→ Task prompt: Every line with the string "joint" should be copied from the data.
= Beginning of Section =
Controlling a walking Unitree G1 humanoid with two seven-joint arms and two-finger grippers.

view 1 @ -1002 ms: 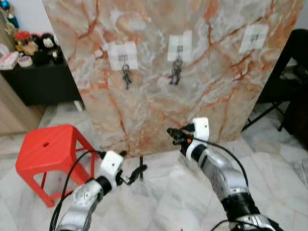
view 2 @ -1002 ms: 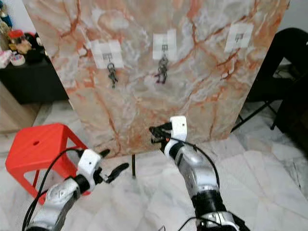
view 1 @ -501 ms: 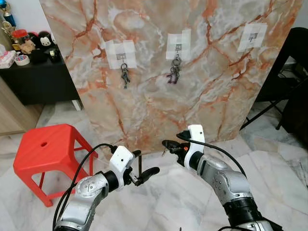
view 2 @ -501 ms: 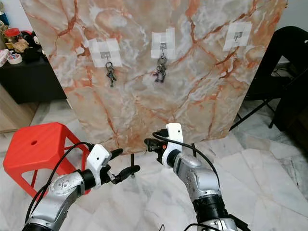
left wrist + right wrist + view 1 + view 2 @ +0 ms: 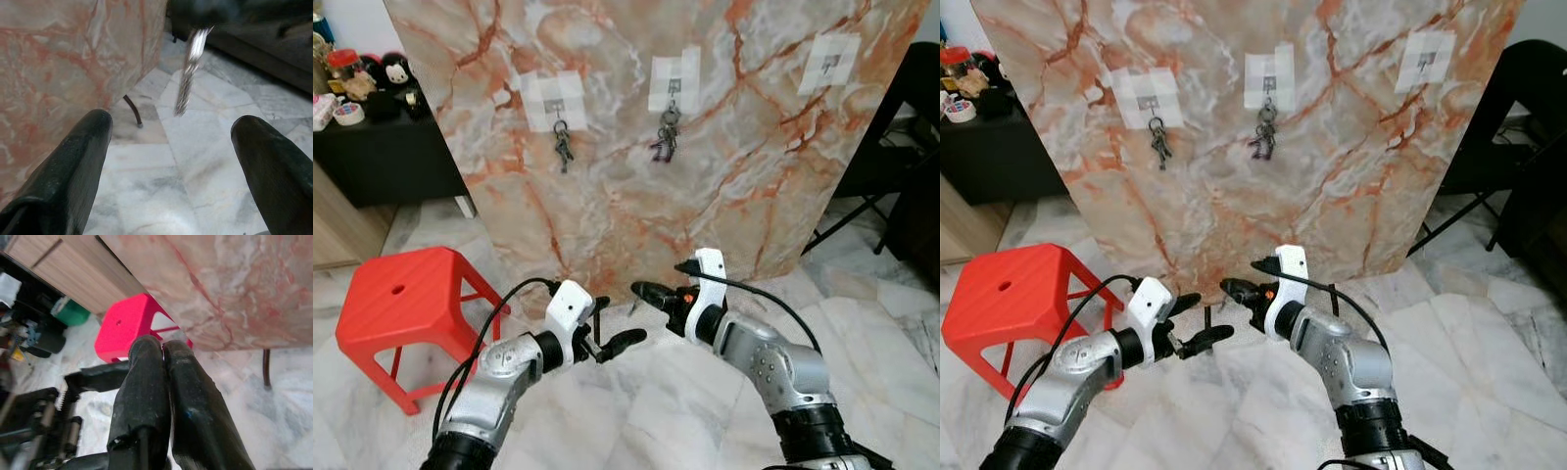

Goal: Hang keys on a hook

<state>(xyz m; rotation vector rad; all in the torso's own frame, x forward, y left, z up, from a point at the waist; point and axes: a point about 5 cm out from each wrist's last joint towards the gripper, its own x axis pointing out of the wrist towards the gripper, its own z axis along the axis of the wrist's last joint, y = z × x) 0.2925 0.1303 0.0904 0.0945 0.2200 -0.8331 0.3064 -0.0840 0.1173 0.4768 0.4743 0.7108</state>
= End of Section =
→ Result below:
Controlling a walking Unitree G1 humanoid with two seven-joint arms and two-finger grippers.
<state>(xyz m; rotation vector rad; all in the torso's own frame, x forward, y left, z up, from a point at the waist; point and axes: a point about 5 cm out from each wrist's last joint towards the gripper, its own x axis pointing out of the wrist towards the gripper, its own z axis along the axis of the wrist's last joint, y = z × x) 0.2925 0.1303 0.0904 0.0945 0.2200 -0.8331 0.3064 -0.0840 0.1173 0.4768 0.4743 0.7108</state>

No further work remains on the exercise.